Good Examples for Community Service Learning Students about Culture in Education

What does "parent involvement" mean in your culture?
by Ann Abbott


Earlier this month I participated in the "Responding to Immigrants National Conference: Bridging Research and Practice to Meet the Needs of Immigrants in New Growth Communities." My workshop was a "how-to" session on getting started with a community service learning (CSL) course.

Mostly, however, I was interested in the sessions I attended. There is a lot of really great research being done about serving the needs of immigrants in education and human services. One session in particular provided very good examples of what "culture" looks like in education: "Immigrant Integration and Civic Engagement in a Chicago Suburb" by Melissa Abad and Julio Capales, Sociology, University of Illinois-Chicago. Here are just a few examples of missed opportunities for transcultural competence in schools.

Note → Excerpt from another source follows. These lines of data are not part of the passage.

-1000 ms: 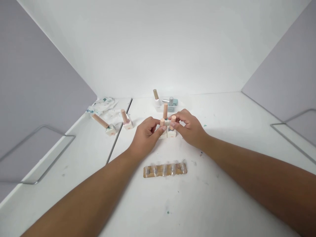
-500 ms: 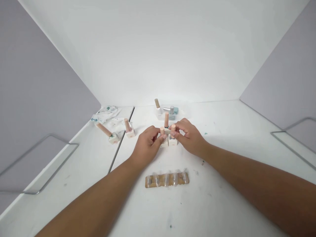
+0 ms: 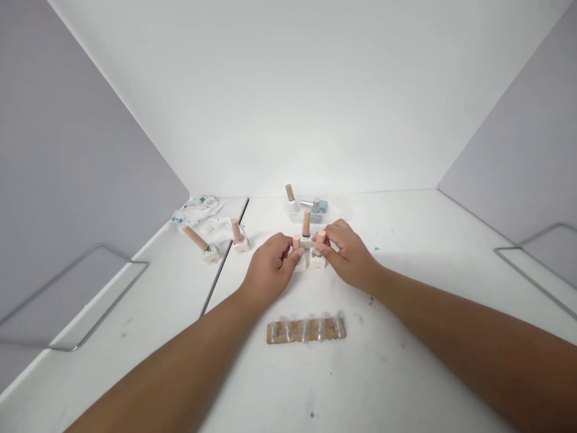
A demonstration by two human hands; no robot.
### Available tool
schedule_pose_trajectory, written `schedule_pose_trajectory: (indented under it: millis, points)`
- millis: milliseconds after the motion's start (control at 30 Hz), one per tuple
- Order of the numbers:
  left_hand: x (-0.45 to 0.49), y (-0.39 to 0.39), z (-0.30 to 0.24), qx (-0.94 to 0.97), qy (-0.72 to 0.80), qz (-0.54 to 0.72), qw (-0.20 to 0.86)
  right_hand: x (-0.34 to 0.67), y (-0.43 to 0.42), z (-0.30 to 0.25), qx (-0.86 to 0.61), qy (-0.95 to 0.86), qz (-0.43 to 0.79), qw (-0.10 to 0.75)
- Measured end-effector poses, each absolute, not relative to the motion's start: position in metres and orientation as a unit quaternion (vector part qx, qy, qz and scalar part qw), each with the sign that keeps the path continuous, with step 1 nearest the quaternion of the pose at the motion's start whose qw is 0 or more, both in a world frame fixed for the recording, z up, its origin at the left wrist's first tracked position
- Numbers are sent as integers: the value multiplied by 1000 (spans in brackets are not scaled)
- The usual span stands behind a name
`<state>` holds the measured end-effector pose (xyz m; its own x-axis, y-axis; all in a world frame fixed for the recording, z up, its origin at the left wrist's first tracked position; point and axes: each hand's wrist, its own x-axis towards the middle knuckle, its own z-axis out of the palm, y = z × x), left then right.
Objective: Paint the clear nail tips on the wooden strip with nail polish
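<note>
Three small nail polish bottles with peach caps stand close together on the white table. My left hand (image 3: 269,269) has its fingers closed around the left bottle (image 3: 296,251). My right hand (image 3: 348,252) pinches the right bottle (image 3: 319,248) by its cap. A third bottle (image 3: 306,225) stands upright just behind these two, untouched. A brown strip with several clear nail tips (image 3: 306,329) lies nearer to me, below both hands.
Two more peach-capped bottles (image 3: 238,237) lean at the left by a seam in the table, beside crumpled stained tissues (image 3: 198,207). Further bottles sit in a clear tray (image 3: 307,205) at the back. Wire frames (image 3: 536,264) stand at both sides.
Both hands keep their hold on the bottles. Only the view has shifted slightly, so everything sits a little lower in the picture than a second ago.
</note>
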<state>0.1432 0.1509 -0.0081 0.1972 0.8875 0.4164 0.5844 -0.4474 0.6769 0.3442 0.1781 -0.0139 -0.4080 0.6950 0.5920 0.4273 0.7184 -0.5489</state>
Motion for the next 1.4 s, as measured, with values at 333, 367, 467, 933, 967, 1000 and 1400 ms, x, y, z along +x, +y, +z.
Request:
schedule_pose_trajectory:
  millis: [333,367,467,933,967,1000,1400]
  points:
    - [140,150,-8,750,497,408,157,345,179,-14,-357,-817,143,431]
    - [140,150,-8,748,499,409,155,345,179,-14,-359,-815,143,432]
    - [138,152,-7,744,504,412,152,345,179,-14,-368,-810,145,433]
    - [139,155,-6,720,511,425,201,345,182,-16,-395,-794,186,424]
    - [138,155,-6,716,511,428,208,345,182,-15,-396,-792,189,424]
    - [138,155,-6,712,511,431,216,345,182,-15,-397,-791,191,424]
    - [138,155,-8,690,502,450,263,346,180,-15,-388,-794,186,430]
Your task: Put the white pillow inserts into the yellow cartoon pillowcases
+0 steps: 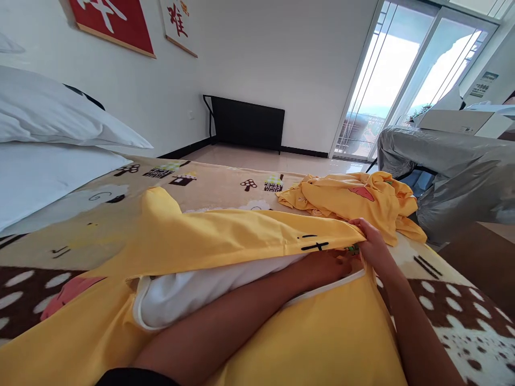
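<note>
A yellow pillowcase [241, 230] with small black printed marks lies in front of me, its side opening gaping. Inside shows a white pillow [193, 284] with white piping along its edges. My left forearm runs through the opening over the pillow, and my left hand [338, 265] is at the far right end. Its fingers look curled, partly hidden by the cloth; what they grip is unclear. My right hand [372, 244] is closed on the right corner of the pillowcase, just beside the left hand.
A crumpled yellow cloth [346, 198] lies farther back on the patterned bed blanket [217, 187]. White pillows [52, 118] are stacked at left. Plastic-wrapped furniture [454, 161] with a white box [454, 122] on it and a brown carton [478, 262] stand at right.
</note>
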`<state>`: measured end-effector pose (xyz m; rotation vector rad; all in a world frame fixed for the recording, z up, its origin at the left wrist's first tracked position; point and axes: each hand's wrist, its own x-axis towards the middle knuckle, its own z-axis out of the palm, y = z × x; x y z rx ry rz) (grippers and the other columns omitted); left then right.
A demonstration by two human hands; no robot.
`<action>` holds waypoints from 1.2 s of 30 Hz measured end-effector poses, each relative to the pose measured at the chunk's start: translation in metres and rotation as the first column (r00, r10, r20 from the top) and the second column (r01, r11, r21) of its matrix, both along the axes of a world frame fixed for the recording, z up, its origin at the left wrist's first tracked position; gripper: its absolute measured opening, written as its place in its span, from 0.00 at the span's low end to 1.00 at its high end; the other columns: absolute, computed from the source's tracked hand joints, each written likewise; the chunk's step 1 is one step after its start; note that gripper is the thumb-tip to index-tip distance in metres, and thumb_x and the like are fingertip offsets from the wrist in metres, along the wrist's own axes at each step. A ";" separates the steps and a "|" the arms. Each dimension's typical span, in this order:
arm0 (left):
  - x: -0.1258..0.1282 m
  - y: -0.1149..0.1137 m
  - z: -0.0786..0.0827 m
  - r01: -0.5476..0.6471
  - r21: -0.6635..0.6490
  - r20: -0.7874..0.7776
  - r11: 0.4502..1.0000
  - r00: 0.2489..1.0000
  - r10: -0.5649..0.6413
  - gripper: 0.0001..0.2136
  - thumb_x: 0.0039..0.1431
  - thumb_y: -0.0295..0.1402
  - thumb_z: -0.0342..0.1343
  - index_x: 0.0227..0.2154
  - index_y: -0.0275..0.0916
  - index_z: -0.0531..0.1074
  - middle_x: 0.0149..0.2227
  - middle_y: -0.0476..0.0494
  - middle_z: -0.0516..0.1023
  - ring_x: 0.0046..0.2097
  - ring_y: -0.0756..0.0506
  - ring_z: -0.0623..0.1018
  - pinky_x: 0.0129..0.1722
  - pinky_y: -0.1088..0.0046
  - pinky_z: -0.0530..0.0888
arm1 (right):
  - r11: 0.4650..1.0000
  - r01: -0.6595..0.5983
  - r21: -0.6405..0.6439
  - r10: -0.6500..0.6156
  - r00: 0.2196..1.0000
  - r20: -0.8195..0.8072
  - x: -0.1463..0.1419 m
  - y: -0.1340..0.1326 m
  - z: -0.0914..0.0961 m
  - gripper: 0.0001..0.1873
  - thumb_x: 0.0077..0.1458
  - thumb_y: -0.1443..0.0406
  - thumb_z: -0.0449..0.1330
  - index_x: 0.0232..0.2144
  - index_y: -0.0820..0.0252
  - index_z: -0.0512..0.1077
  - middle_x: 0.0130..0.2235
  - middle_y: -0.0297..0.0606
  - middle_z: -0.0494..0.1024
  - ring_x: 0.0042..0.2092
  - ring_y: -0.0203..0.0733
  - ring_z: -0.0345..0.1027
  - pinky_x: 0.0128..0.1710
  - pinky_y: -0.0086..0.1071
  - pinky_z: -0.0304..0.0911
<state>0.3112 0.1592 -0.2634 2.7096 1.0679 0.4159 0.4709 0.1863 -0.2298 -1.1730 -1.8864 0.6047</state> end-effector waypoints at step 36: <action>0.004 -0.012 -0.010 -0.069 0.832 0.058 0.551 0.998 0.039 0.07 0.60 0.25 0.47 0.36 0.36 0.70 0.29 0.47 0.75 0.47 0.44 0.75 0.46 0.67 0.72 | 0.978 0.194 0.073 -0.186 0.977 -0.107 -0.012 -0.003 -0.002 0.14 0.37 0.66 0.49 0.28 0.61 0.68 0.27 0.35 0.74 0.30 0.39 0.62 0.30 0.29 0.57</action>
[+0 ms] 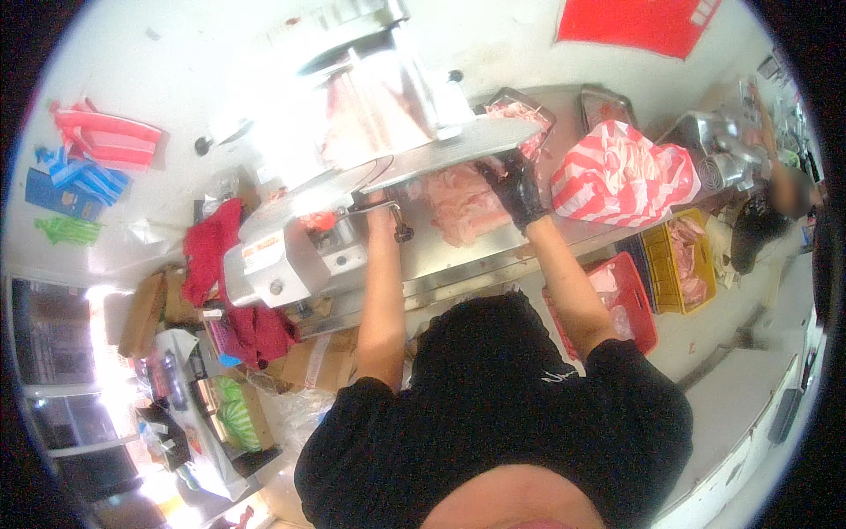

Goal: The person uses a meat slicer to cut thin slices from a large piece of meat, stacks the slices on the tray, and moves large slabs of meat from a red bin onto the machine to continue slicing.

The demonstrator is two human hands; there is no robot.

  • Officials felt that Latino parents were not involved in their children's education. Why? Because they didn't show up to the PTA meetings. If only one form of involvement is recognized, Latino parent involvement (in other ways) is invisible.
  • School officials felt that they were reaching out to Latino parents by sending home flyers. Latino parents expected someone to actually talk to them.
  • When Mexican families traveled back to Mexico to visit family, they stayed for a month. (Makes sense; if you go to the time and expense to go visit, then you extend your stay for as long as you can. Also, "vacation time" is viewed differently in other countries.) But when your children are out of school for that long, they are officially "dropped" from the school. When the families came back, they had to pay an expensive re-enrollment fee to get their children back on the books.
In Comunidades: Más allá del aula, Lección 6 ¿Sabemos cómo trabajar en la comunidad de manera culturalmente apropriada? is all about the presence of culture in schools--in visible and invisible ways; in what is taught as well as how it is taught; in expectations for students and expectations for children. When I teach this lesson next semester, I will add the above examples. 

Do you have other examples of how culture influences education and the institution of education? Please share them here!